Exercise details: Find how many lines below hold "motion", and give that number as the entire answer.

Recorded information:
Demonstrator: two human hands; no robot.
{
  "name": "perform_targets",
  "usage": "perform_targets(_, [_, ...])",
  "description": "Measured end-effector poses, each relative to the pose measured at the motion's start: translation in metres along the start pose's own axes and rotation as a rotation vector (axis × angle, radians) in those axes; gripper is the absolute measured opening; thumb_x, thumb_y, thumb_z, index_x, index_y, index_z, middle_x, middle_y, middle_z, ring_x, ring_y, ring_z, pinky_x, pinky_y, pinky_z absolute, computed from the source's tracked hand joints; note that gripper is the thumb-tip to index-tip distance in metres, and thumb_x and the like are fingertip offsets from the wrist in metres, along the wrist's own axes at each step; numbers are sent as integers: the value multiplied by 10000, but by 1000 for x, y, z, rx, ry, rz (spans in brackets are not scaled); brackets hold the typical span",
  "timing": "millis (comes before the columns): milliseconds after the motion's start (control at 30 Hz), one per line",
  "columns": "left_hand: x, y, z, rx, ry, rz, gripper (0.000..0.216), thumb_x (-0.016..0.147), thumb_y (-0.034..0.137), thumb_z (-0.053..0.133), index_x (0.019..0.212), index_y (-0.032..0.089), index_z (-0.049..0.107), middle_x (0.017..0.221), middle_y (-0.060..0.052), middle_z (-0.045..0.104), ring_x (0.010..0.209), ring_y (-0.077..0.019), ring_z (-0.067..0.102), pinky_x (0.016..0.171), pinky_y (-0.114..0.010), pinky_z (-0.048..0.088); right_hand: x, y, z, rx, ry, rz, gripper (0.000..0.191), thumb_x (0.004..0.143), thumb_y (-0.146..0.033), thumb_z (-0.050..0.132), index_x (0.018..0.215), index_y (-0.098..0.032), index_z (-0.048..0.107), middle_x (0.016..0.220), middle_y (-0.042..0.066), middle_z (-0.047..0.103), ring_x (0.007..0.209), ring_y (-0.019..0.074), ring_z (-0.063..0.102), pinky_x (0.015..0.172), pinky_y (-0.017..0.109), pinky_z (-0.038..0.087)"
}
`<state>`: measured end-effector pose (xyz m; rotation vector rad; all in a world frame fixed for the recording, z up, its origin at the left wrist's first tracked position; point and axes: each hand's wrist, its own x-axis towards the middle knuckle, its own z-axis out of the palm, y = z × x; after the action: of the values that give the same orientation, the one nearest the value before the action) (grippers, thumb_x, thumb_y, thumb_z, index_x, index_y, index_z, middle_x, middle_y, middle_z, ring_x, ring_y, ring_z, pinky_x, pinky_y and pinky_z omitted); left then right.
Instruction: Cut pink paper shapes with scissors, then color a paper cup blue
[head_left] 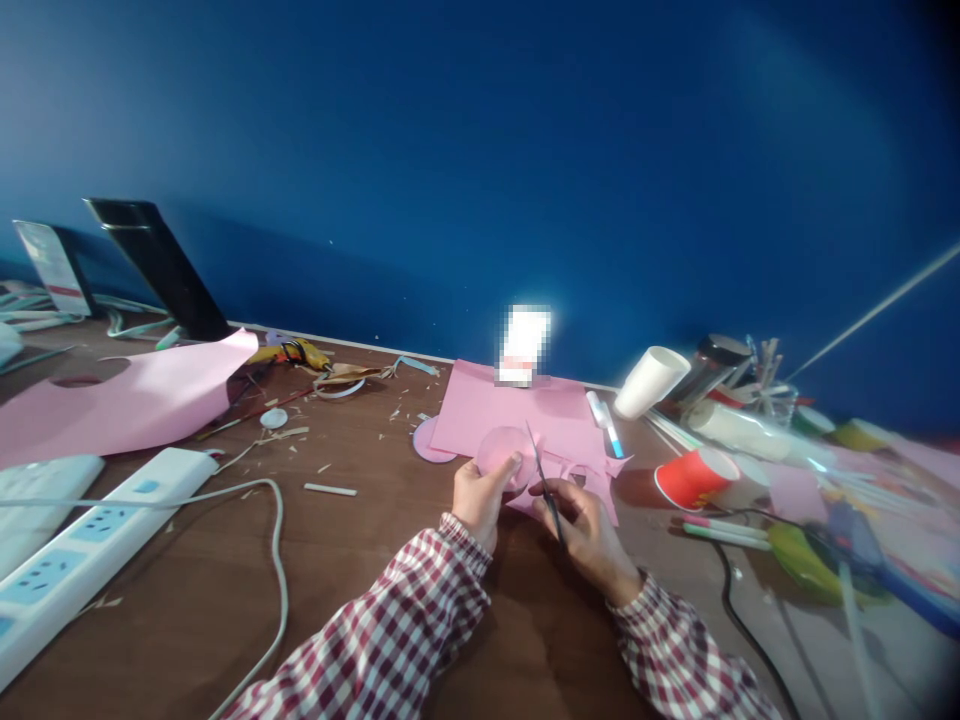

Response to the exercise: 2